L’endroit était sordide, tout semblait sale. L’entrée était occupée par un bureau métallique derrière lequel un fonctionnaire était avachis. Agnès fut conduite plus loin, au bout d’un couloir, on la fit entrer dans une cellule dans laquelle il n’y avait aucun mobilier. Le plafond était remplacé par un grillage, la cellule était « à ciel ouvert ». Elle s’appuya au mur, regardant le ciel elle se mit à trembler, et sentait des larmes lui monter au visage. Plus d’une heure après on vint la chercher et la conduire devant le bureau métallique. On lui fit signer des papier et soudain Agnès crut comprendre qu’on voulait simplement lui infliger une amende. L’espoir revenait, elle était prête à payer bien sur, oui, tout ce qu’ils voudraient…Le dernier papier signé, elle se sentait respirer de nouveau.

_ «  C’est bon ? Je peux partir ?

_ Bien sur petite madame…. Une dernière formalité avant de vous libérer. » Le grand flic tenait Agnès par le bras et lui fit faire demi-tour. Ils avancèrent dans un autre couloir qui menait à une cour intérieure. Agnès avait le cœur dans la gorge. Non….ils n’allaient pas faire ça ? Elle hurla et la poigne du flic se fit plus ferme lorsqu’ils pénétrèrent dans la petite cour. Au centre, sur le sol cimenté se trouvait un tabouret de bois et à coté du tabouret une grosse femme en uniforme de la police, l’air sévère, la tête rasée. Le policier força Agnès à s’assoire sur le siège de bois et lui maintenait fermement les poignets alors que la matrone avait déjà saisi ses cheveux.

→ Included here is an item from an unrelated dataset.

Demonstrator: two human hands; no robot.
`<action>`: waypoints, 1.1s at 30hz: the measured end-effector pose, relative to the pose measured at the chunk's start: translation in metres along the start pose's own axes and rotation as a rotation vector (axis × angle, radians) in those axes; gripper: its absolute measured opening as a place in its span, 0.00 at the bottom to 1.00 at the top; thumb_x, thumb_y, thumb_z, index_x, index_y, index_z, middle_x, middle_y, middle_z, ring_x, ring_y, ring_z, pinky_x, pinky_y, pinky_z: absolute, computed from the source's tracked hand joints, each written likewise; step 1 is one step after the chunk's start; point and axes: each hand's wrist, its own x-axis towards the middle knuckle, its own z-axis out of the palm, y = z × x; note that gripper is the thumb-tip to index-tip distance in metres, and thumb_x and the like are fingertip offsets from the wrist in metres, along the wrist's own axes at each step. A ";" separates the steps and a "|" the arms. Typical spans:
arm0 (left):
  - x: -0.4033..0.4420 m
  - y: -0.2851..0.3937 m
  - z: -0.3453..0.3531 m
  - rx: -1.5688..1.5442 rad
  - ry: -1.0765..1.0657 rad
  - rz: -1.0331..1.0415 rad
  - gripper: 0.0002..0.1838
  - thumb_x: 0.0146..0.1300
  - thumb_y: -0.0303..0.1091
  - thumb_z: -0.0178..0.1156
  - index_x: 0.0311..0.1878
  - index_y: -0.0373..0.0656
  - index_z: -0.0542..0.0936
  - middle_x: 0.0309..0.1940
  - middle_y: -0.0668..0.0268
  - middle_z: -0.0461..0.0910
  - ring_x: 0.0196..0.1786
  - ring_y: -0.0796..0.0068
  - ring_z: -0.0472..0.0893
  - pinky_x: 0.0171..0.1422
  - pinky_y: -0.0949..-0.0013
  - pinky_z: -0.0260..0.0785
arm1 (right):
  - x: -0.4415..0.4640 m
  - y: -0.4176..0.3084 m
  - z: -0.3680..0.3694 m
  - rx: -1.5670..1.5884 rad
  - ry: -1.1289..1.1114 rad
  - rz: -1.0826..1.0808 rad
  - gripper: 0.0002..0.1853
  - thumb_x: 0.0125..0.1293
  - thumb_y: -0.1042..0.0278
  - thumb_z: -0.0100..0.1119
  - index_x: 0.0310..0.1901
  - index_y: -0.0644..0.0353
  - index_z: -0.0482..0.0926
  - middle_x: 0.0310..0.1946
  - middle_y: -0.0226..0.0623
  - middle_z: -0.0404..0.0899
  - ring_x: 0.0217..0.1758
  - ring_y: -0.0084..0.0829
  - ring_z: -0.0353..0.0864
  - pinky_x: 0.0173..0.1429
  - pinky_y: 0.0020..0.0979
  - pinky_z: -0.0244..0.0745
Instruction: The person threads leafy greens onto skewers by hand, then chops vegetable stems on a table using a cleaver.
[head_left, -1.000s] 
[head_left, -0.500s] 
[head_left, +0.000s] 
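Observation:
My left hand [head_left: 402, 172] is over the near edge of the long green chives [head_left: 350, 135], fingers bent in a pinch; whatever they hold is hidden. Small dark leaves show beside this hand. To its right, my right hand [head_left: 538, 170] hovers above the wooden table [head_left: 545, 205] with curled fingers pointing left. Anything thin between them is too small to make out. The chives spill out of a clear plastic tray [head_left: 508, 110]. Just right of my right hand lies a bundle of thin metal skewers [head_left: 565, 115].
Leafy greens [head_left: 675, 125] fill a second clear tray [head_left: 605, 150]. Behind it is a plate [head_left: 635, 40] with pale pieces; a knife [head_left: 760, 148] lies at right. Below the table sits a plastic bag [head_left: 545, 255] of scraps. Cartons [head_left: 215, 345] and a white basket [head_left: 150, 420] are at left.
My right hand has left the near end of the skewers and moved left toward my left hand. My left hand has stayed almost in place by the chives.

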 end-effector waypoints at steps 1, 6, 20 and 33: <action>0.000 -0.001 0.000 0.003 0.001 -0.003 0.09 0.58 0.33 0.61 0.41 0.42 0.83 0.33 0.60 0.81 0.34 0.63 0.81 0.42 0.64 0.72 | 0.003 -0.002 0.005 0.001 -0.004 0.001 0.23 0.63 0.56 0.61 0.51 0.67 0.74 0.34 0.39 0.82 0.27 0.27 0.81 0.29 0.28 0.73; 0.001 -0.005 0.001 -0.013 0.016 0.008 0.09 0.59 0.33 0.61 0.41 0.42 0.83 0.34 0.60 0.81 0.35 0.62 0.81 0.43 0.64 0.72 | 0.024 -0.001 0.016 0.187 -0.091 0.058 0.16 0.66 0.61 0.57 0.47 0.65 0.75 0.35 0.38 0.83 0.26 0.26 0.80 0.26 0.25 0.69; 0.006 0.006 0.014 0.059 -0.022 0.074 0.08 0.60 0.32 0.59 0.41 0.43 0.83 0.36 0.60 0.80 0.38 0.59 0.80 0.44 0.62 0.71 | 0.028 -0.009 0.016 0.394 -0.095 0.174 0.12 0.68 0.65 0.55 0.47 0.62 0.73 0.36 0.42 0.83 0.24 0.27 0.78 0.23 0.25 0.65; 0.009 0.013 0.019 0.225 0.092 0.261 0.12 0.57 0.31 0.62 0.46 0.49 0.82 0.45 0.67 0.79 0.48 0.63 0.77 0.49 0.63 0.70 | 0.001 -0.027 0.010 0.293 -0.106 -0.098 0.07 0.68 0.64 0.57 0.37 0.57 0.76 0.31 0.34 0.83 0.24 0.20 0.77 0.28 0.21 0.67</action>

_ « Nooooon S’il vous plait non ! » Agnès pleurait cette fois ci pour de bon. La grosse femme soulevait les cheveux d’Agnès derrière l’oreille et soudain le vrombissement de la tondeuse électrique résonna dans la petite cour. La lame de la tondeuse se posa sur la peau d’Agnès juste derrière l’oreille droite et commença à remonter vers le sommet. Le bruit de l’appareil changea dés que les lames attaquèrent les cheveux. Au changement de rythme Agnès devinait le parcours de la tondeuse. La grosse femme passait la tondeuse sur la nuque à présent, remontant jusqu’au vertex, d’énormes mèches de cheveux glissaient jusqu’au sol, et bientôt le tabouret fut entouré d’une masse noire aux reflets bleutés. Saisissant les cheveux sur le sommet de son crâne, la femme policier fit relever la tête d’Agnès et posa la tondeuse sur le front, puis la fit glisser vers l’arrière, un passage, puis deux , puis trois, les lourdes mèches dégringolaient dans le dos d’Agnès. A présent la tondeuse glissait sur la tempe toujours du bas vers le haut et les cheveux coupés tombaient maintenant sur le visage de la jeune femme toujours en larmes. On lui bousculait la tête, l’orientant dans tout les sens pour permettre à la « coiffeuse » de bien raser les cheveux partout, autour des oreilles, sur le front, les tempes, encore la nuque. Le moteur de la tondeuse se tut, la grosse femme lâcha un laconique « ok » et ramassa son matériel. Le policier tenant toujours Agnès par les poignets la fit se lever et la ramena dans le bureau d’entrée. Elle avait des cheveux coupés encore collés partout sur son visage et ses épaules. Le policier lui donna un exemplaire de l’amende et lui indiqua la porte.

A l’extérieur Cathy attendait son amie et les deux jeunes femmes tombèrent dans les bras l’une de l’autre.